Step 1: Selecting your preferred protein type has to be crucial first.
Step 2: People on a vegan or dairy-free diet should choose a plant-based alternative derived from ingredients like peas, brown rice, or chia seeds. Whey protein is popular among those looking to bulk up.
Step 3: You should also seek a supplement with a variety of flavours appropriate for the way you intend to use it, such as smoothies, protein drinks, or baked goods.
Step 4: Additionally, you might want to pick a protein powder that has elements and minerals that are particularly beneficial to women, such as probiotics, B vitamins, and iron.

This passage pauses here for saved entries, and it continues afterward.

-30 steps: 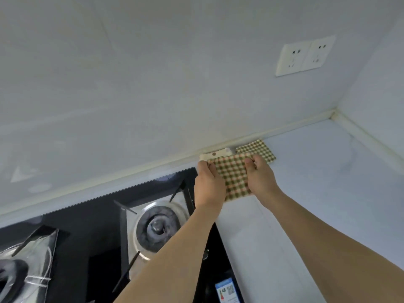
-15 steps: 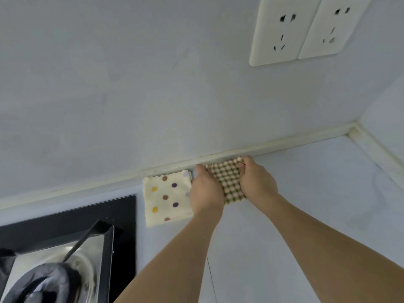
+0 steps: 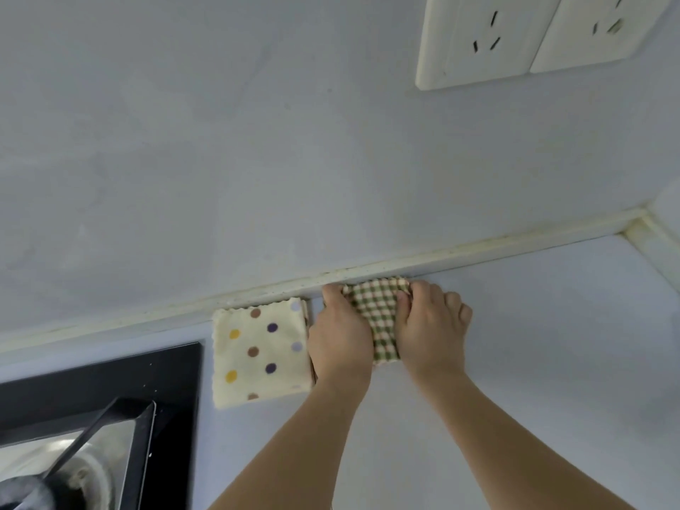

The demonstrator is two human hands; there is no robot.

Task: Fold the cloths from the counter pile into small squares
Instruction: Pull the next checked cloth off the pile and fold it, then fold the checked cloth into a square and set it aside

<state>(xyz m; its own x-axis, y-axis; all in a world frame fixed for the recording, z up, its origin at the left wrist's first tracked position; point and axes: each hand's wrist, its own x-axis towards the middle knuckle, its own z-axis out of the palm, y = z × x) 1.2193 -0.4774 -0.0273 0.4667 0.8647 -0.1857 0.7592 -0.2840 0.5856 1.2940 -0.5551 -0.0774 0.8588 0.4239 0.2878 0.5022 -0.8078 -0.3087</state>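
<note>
Against the wall, both hands still grip the checked cloth (image 3: pixel 375 314), left hand (image 3: pixel 340 344), right hand (image 3: pixel 428 333).

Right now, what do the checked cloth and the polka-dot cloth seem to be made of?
Checked cloth: soft woven or microfibre fabric, matte, puckered between the hands. Polka-dot cloth: similar soft cream fabric, probably microfibre, matte, with a wavy cut edge. The exact fibre cannot be told.
</note>
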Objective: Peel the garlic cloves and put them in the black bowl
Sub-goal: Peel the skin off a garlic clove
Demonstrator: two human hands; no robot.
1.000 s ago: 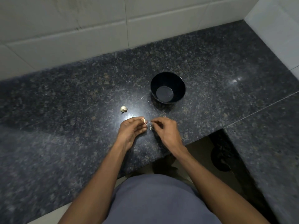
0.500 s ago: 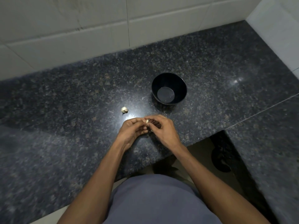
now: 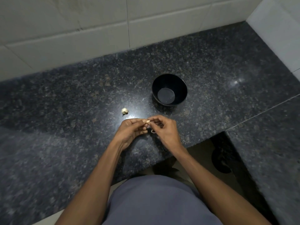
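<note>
Head view, Ana: what are the hands doing?

— Both are raised just over the front of the dark granite counter [image 3: 65, 111], meeting fingertip to fingertip. The left hand [image 3: 132, 130] has its fingers curled and pinches a small pale garlic clove [image 3: 148, 121] between thumb and forefinger. The right hand [image 3: 165, 129] is curled too, its thumb and forefinger nipping at the same clove from the other side.

— Is the skin off?

— Too small to tell. A thin pale curl shows just below the right fingers, but I cannot say what it is.

— Where is the black bowl?

— The black bowl [image 3: 181, 85] stands upright on the counter beyond the hands, a little to the right of them and clearly apart. I see only its shiny bottom inside.

— Any other garlic?

— One more garlic piece [image 3: 124, 110] lies on the counter, left of the bowl and just beyond the left hand, touching neither.

— And behind?

— A tiled wall [image 3: 97, 30] runs along the back of the counter and turns the corner at the right.
</note>
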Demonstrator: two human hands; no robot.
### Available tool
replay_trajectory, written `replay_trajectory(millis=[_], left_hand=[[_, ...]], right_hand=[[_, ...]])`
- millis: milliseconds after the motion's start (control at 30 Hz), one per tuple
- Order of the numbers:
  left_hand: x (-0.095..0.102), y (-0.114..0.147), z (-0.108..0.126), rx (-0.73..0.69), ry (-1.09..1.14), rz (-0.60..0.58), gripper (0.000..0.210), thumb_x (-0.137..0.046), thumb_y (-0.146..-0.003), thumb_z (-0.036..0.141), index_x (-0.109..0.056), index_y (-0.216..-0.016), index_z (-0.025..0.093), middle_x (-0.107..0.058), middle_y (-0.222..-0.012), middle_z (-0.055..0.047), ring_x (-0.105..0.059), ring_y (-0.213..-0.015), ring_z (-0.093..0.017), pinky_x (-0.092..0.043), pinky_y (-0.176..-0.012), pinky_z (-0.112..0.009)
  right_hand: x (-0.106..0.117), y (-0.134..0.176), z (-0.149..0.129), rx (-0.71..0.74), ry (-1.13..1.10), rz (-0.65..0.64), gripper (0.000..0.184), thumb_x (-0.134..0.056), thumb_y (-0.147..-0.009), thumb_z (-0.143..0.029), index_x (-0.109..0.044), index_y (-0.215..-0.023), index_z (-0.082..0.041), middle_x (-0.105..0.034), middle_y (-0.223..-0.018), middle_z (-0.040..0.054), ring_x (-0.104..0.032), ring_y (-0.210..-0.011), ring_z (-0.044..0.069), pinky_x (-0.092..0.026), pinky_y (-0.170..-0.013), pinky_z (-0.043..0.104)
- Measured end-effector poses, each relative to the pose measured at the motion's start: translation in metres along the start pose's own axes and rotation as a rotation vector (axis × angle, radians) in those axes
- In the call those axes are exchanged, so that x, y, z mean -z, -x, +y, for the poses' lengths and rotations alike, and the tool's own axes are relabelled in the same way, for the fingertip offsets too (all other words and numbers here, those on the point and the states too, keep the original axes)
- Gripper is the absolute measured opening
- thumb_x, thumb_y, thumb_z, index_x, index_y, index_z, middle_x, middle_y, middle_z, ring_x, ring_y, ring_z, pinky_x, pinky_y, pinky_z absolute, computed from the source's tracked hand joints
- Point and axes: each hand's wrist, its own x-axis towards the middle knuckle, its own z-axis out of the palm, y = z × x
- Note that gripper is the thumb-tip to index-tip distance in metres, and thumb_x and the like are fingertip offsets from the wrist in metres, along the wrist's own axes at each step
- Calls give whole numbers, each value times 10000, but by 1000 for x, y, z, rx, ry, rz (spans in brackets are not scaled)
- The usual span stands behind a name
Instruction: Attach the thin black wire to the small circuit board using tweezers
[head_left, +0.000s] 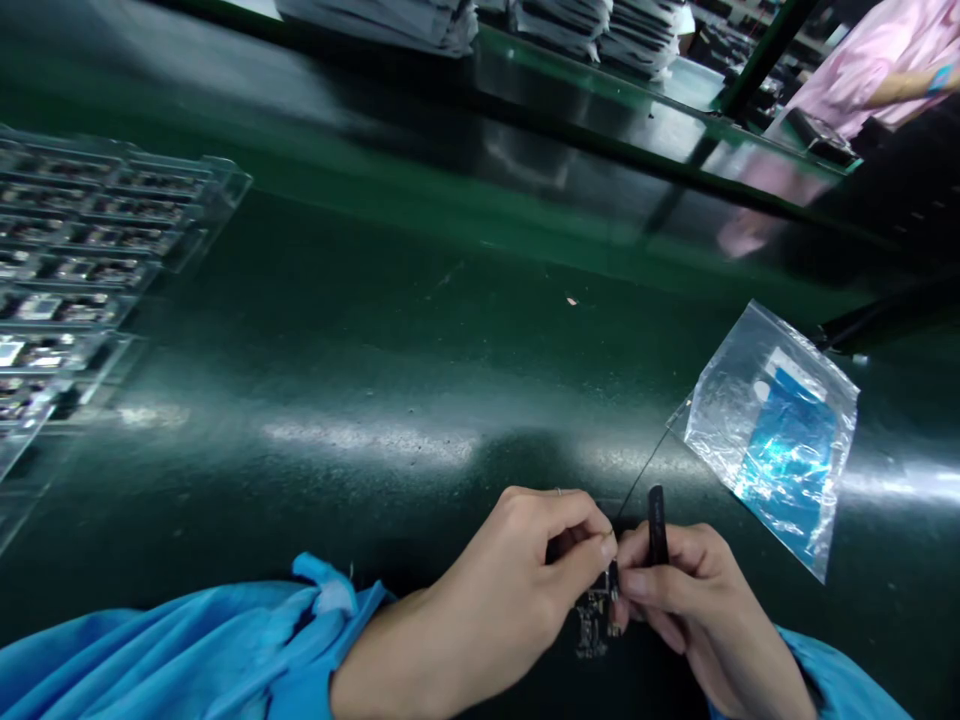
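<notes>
A small circuit board (591, 625) is between my two hands, just above the dark green table. My left hand (517, 590) is closed in a pinch at the board's upper edge; what lies between its fingertips is too small to make out. My right hand (694, 590) is closed around a flat, black, stick-like tool (657, 525) that points upward, and its fingertips touch the board's right side. The tool's lower end is hidden by the fingers. From the left fingertips a thin dark wire-like line (643, 473) runs up toward a plastic bag.
A clear zip bag (720, 400) with a blue sheet (791, 450) in it lies at right. Clear trays (161, 235) of circuit boards are at left. Stacked grey sheets (559, 25) stand on a raised shelf (570, 85) at the back. A person in pink (877, 60) is beyond it.
</notes>
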Motion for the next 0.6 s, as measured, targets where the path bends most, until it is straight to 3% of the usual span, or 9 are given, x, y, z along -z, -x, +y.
replay_trajectory(millis=[200,400,600], left_hand=[[0,-1,-2,-72,-104,39,239,-436,-850,155,-547,-639,146,-547,-616,31,-495,-559,-71,-380,-524,-168],[-2,4,-2,-58,-123,-6,259,-389,-888,189,-529,-671,158,-546,-694,21,-520,-607,-82,-406,-559,-184],[-6,4,-3,-57,-153,14,260,-377,-886,183,-499,-659,157,-525,-686,18,-492,-577,-81,-383,-525,-187]], right_hand=[[1,0,2,14,8,-23,74,-643,-668,-175,-680,-618,-134,-618,-514,18,-276,-357,39,-134,-357,195],[4,-1,7,53,52,-32,136,-641,-715,-208,-670,-609,-129,-610,-509,23,-284,-357,38,-148,-356,192],[-2,2,7,78,139,84,110,-618,-674,-158,-637,-567,-141,-569,-490,-1,-297,-377,47,-154,-366,196]])
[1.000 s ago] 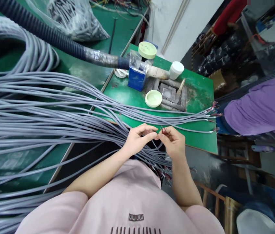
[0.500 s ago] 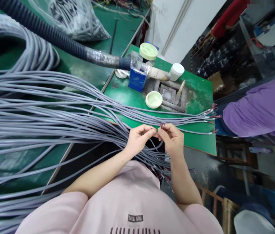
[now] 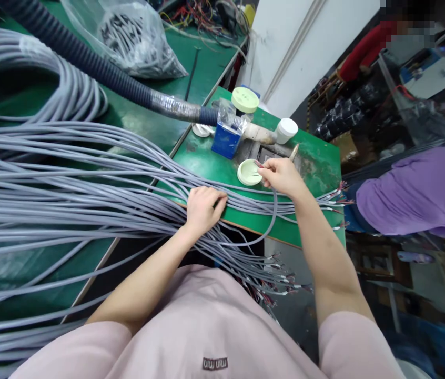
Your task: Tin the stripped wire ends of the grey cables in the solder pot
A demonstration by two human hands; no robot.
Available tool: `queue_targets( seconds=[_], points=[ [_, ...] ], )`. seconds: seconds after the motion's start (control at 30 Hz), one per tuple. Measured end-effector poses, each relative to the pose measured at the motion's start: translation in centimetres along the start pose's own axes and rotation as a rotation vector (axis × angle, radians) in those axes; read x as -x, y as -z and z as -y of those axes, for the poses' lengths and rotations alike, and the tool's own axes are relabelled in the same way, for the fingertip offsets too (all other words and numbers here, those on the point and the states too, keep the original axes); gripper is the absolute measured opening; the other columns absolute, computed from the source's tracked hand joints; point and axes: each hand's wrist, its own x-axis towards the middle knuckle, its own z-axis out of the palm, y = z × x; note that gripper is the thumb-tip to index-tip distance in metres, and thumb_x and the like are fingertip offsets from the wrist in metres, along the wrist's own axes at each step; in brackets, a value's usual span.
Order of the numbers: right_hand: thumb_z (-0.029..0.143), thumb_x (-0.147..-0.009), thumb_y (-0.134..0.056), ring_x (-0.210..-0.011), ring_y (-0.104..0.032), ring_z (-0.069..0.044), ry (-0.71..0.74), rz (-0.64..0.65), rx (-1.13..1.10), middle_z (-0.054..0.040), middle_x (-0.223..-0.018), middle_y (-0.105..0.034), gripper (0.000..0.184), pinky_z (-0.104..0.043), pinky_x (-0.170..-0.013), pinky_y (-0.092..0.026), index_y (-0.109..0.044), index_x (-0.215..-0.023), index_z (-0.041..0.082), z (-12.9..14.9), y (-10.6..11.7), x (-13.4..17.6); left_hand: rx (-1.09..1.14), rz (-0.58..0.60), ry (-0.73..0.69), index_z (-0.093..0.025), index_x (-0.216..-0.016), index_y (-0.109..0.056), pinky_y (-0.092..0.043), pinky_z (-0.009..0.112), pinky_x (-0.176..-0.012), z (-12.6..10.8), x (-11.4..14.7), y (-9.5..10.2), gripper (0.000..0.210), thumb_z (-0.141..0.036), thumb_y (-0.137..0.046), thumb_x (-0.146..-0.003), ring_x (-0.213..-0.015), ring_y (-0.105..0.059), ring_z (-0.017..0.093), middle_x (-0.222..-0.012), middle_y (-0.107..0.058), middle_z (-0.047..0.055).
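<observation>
My right hand is closed in a pinch on the stripped wire end of a grey cable. The thin wire tips point left, over the pale green round dish. From my fingers the cable loops down and back left into the bundle. My left hand rests on the bundle of grey cables near the bench edge, its fingers curled over them and the thumb bent alongside. What lies under its palm is hidden.
A ribbed black hose runs to a blue block on the green bench. A white tub and a green-lidded jar stand behind. Stripped cable ends hang off the front edge. A person in a purple top is at right.
My hands have parted. The right moved up with the wire end to the green dish; the left went from the wires down-left onto the cable bundle. The view shifted slightly.
</observation>
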Motion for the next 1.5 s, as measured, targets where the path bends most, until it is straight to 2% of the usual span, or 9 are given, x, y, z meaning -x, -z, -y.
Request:
queue_targets(
  seconds=[0.2,0.33,0.5,0.63,0.73,0.9,1.07,1.3,1.5],
  points=[
    [0.027,-0.078,-0.059,-0.069,-0.065,-0.019,-0.02,0.155,0.431,-0.0038,-0.058,-0.065,0.019,-0.027,-0.067,-0.046,-0.063,-0.063,0.016,1.2,-0.5,-3.3,-0.125,-0.055,-0.107,-0.021,-0.083,-0.067,-0.035,0.035,-0.072,0.0,0.5,-0.9,0.014,-0.026,-0.055,-0.089,-0.072,-0.057,0.017,-0.074,-0.071,0.0],
    [0.029,-0.079,-0.06,-0.078,-0.066,-0.023,-0.035,0.224,0.552,-0.0085,-0.072,-0.071,0.018,-0.028,-0.067,-0.046,-0.069,-0.071,0.015,2.0,-0.9,-4.3,-0.129,-0.061,-0.121,-0.021,-0.084,-0.067,-0.035,0.034,-0.073,0.0,0.5,-0.8,0.013,-0.025,-0.056,-0.089,-0.071,-0.057,0.017,-0.074,-0.07,0.0],
    [0.029,-0.079,-0.059,-0.088,-0.067,-0.026,-0.03,0.218,0.662,-0.0127,-0.09,-0.073,0.02,-0.03,-0.072,-0.047,-0.072,-0.085,0.015,2.1,-1.4,-4.9,-0.109,-0.032,-0.103,-0.022,-0.085,-0.067,-0.034,0.036,-0.075,0.2,0.6,-0.9,0.014,-0.026,-0.054,-0.09,-0.073,-0.057,0.017,-0.076,-0.071,0.001],
    [0.029,-0.078,-0.06,-0.091,-0.067,-0.029,-0.038,0.206,0.688,-0.0145,-0.096,-0.073,0.021,-0.032,-0.073,-0.048,-0.072,-0.088,0.015,2.0,-1.7,-5.0,-0.105,-0.035,-0.105,-0.022,-0.085,-0.067,-0.034,0.036,-0.075,0.2,0.6,-0.8,0.014,-0.026,-0.054,-0.09,-0.073,-0.057,0.017,-0.076,-0.071,0.001],
    [0.028,-0.077,-0.06,-0.088,-0.067,-0.027,-0.017,0.205,0.652,-0.0128,-0.09,-0.073,0.017,-0.03,-0.071,-0.047,-0.071,-0.081,0.015,2.0,-1.2,-4.7,-0.11,-0.046,-0.114,-0.022,-0.085,-0.067,-0.035,0.035,-0.075,0.1,0.6,-0.8,0.014,-0.025,-0.054,-0.09,-0.072,-0.057,0.017,-0.075,-0.071,0.001],
    [0.029,-0.079,-0.058,-0.07,-0.064,-0.02,-0.012,0.122,0.468,-0.0053,-0.066,-0.066,0.019,-0.028,-0.066,-0.046,-0.066,-0.068,0.015,0.8,2.1,-3.9,-0.107,-0.055,-0.113,-0.022,-0.084,-0.067,-0.035,0.035,-0.076,0.0,0.5,-0.7,0.014,-0.025,-0.055,-0.089,-0.073,-0.057,0.017,-0.075,-0.071,0.0],
    [0.03,-0.079,-0.059,-0.071,-0.063,-0.021,-0.143,-0.013,0.466,-0.0059,-0.062,-0.064,0.023,-0.031,-0.071,-0.047,-0.064,-0.062,0.015,-2.7,4.6,-4.7,-0.09,-0.053,-0.108,-0.022,-0.085,-0.067,-0.035,0.036,-0.077,0.1,0.5,-0.8,0.014,-0.024,-0.054,-0.089,-0.074,-0.058,0.017,-0.076,-0.071,0.001],
    [0.03,-0.081,-0.059,-0.085,-0.066,-0.025,-0.302,0.011,0.56,-0.0117,-0.077,-0.071,0.019,-0.032,-0.077,-0.048,-0.068,-0.073,0.014,-4.6,3.8,-6.7,-0.084,-0.026,-0.096,-0.023,-0.086,-0.067,-0.036,0.037,-0.08,0.2,0.6,-0.9,0.013,-0.024,-0.054,-0.088,-0.076,-0.06,0.018,-0.076,-0.071,0.001],
    [0.029,-0.08,-0.06,-0.096,-0.065,-0.03,-0.322,0.015,0.614,-0.0165,-0.093,-0.072,0.02,-0.034,-0.082,-0.049,-0.07,-0.084,0.013,-5.5,3.2,-8.1,-0.101,-0.03,-0.107,-0.023,-0.087,-0.067,-0.036,0.037,-0.081,0.3,0.6,-0.9,0.013,-0.024,-0.054,-0.088,-0.075,-0.059,0.018,-0.076,-0.071,0.001]
  ],
)
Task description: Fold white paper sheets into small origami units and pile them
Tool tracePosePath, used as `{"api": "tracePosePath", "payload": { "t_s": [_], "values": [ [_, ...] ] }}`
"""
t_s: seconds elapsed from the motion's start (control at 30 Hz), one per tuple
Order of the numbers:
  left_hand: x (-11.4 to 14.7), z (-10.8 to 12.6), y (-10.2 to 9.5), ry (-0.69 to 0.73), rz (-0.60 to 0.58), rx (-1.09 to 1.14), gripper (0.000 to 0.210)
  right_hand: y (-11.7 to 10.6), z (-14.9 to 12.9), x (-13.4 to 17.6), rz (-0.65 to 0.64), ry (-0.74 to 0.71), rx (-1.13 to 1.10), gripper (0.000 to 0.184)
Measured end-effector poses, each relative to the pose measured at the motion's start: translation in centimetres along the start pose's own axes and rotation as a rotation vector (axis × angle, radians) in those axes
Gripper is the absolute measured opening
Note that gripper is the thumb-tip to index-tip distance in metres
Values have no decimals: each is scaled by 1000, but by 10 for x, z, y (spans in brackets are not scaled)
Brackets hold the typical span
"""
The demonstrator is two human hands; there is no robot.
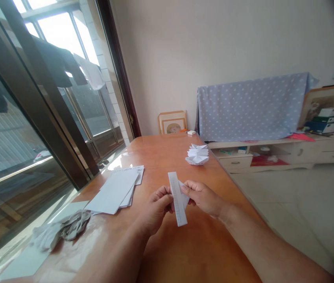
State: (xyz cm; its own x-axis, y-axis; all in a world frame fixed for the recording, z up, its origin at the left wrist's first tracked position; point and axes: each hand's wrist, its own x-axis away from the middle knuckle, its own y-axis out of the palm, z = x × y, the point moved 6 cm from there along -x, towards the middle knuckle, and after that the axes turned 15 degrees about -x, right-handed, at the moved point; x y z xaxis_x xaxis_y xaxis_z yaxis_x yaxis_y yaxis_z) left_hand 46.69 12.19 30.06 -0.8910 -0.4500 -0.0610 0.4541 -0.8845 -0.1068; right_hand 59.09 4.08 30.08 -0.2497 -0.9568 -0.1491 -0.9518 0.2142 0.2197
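Above the wooden table, both hands hold a piece of white folded paper (177,202). Its front part is a long narrow strip, tilted slightly, with faint marks along it; a pointed flap shows behind its right side. My left hand (159,206) pinches the strip's left edge, thumb in front. On the other side, my right hand (200,196) grips the flap between thumb and fingers. Some fingertips are hidden behind the paper. Farther along the table stand folded white paper pieces (197,154) with pointed tips. A stack of white sheets (115,192) lies to the left.
The wooden table (161,153) stretches away from me. A crumpled grey cloth (75,225) lies at its left edge, near glass sliding doors (37,98). A small white box (191,133) sits at the far end. On the right stands a low white cabinet (302,155).
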Motion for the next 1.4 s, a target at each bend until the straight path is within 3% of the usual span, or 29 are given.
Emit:
{"api": "tracePosePath", "payload": {
  "t_s": [0.17, 0.3, 0.4, 0.57, 0.7, 0.83, 1.0, 1.4],
  "values": [
    [-1, 1, 1, 33, 13, -195, 18, -2, 8, -3, 101, -47, 256, 39],
    [-1, -2, -13, 90, 303, -573, 20, -5, -13, 9, 374, -264, 623, 37],
    [2, -3, -17, 133, 415, -782, 18, 2, -18, 14, 393, -305, 797, 42],
    [0, -5, -13, 156, 364, -805, 13, -3, -5, 7, 383, -239, 666, 32],
    [-4, -8, -10, 178, 330, -785, 17, -6, -3, 6, 386, -225, 567, 36],
    [-5, -15, -15, 125, 374, -823, 10, 3, -8, 11, 407, -193, 735, 49],
    [-4, -16, -21, 93, 442, -922, 10, 14, -5, 13, 330, -87, 825, 56],
    [-2, -9, -10, 121, 447, -953, 28, 26, -10, 14, 425, -157, 1098, 32]
  ]
}}
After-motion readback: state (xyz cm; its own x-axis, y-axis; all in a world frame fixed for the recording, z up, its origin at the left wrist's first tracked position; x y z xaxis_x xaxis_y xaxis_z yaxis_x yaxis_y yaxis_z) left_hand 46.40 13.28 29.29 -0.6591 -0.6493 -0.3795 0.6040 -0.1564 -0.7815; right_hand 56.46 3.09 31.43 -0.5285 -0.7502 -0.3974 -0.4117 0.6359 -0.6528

Step 5: Be sure to carefully read the nutrition label and select a product that meets your nutritional needs if you wish to increase or decrease your consumption of sugar, fat, fibre, carbohydrates, or specific vitamins or minerals.
Step 6: Finally, products should be tested by a third-party business, like NSF International or Informed Choice, to ensure that the powder contains the kinds and quantities of ingredients it claims to be on the label.
Protein Powder Home-Made Alternatives
For individuals who prefer natural ingredients and wish to tailor their protein supply, making protein powder at home is the best alternative. Here are some substitutes for homemade protein powder.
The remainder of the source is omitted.